Post Covid, I have become more selective about what I purchase. Illustrative picture Image Credit: Agency

I went to meet Amrita, a close friend of mine, after ages. As we sat down to enjoy a cup of tea, she quipped, her voice tempered with myriad emotions, “These are not just ordinary cups and saucers. Hence, I pulled them out to celebrate our reunion today. This tea-set teaches me a life lesson.” The bone china cups and saucers were exquisite. It dated back to her mother’s wedding and dower, her brother had gifted this set to her along with a pair of gold earrings, with his first salary.

Pastel pink with semi-spiral, fluted patterns on the sides, as delicate as sea shells. “And so many sentiments flow within the soul of the tea-set -- Ma’s memory of her wedding day, her brother’s first earnings and the filial love. I don’t think that Ma ever drank out of it, cannot even remember if anybody did. Sacrilege would be committed if they did so. It held pride of place in the crockery cabinet even after many changes of address. Gradually the pretty pink faded away, the cups developed cracks.”

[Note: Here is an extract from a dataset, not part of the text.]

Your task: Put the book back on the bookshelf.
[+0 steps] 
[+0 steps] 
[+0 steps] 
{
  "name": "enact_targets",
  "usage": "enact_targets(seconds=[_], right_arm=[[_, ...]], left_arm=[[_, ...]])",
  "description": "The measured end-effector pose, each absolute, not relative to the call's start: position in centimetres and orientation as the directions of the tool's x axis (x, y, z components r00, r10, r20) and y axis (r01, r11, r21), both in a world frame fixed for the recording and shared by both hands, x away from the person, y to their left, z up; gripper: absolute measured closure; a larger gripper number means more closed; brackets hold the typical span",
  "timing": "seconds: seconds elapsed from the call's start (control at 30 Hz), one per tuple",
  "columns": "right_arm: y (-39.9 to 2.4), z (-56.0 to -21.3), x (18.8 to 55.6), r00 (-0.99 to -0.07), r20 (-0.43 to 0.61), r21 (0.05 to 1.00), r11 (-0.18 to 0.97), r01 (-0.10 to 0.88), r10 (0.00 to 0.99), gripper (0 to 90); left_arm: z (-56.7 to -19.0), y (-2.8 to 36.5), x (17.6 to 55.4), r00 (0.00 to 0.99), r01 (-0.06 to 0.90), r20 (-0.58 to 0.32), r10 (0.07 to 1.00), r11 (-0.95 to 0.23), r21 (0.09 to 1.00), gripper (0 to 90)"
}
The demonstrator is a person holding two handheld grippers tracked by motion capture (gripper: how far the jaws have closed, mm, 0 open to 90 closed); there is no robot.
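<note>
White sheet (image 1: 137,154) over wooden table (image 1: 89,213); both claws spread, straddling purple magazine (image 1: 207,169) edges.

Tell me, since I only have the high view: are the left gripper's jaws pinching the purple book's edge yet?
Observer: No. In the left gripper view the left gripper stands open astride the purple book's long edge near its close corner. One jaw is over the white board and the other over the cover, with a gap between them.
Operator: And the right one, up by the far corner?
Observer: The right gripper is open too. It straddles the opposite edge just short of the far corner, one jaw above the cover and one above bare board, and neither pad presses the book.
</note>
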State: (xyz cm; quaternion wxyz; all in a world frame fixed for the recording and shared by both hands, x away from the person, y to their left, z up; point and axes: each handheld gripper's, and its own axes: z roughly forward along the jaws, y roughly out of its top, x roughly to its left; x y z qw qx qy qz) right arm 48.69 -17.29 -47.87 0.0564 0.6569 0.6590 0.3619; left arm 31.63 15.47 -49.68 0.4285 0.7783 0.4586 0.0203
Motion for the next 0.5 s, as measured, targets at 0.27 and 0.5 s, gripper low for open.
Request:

After her mother passed away, Amrita began using the set. These were two of the unused cups and the saucers still standing. That day we drank to the spirit of friendship, love and momentary bliss! The “special day” that we wait for, to use all those objects that we treasure, isn’t it an elusive idea?

It’s like that first snowflake of winter, on the window sill that we hold in the palm of our hand with admiration in our eyes and before we know it, melts away to liquefied nothingness. Or that last dewdrop of autumn, gently caressing the window pane before it disappears. No, we have to find something special in the present day-today, now.

My friend, Sana’s husband had a penchant for shoes, he bought a pair that his favourite actor wore and endorsed, after much vacillation. Self-indulgence and guilt were synonymous. But after buying it he would keep the shoes in the swanky packet that came with it and waited for a special occasion to wear them.

The shoes still lay within their fancy wrapping, however, the man who bought them fell victim to Covid-19. Sana clutches them affectionately and a tad crossly, and sadly states, “Let’s relish what we love ‘today’ because nobody knows what tomorrow will bring forth.”

The pandemic has accentuated this feeling of uncertainty. Today, as I go through my wardrobe, I find so many clothes that are brand new, waiting to catch a glimpse of the outside world. The pair of earrings that I feel needs an extraordinary ambience to be done justice to remain ensconced in a pretty velvet case, untouched, unused. Then it dawns on me that these are possessions that I have bought for the delight of my soul, so why do I need to wait for the external validation of that ‘day-extraordinaire’.

The precious collection of ink pens that lay carefully wrapped in the cosy cocoon of a box have been taken out and used. I thought that I’ll use them someday to write a tome or sign that precious book contract. Today I penned a poem with one, in my journal and then went on to jot down my grocery list with another!

Post Covid, the shopping sprees have been kept at bay, as I become way more selective about what I purchase. I have begun attaching a note to the gifts that I buy for my friends, “Use and wear this today, because the “now” is what we have for real.”

Enjoy what you admire … use it, savour it, finish it because you cannot take it with you and others may not be able to care for it the way you do, they may not even wish to.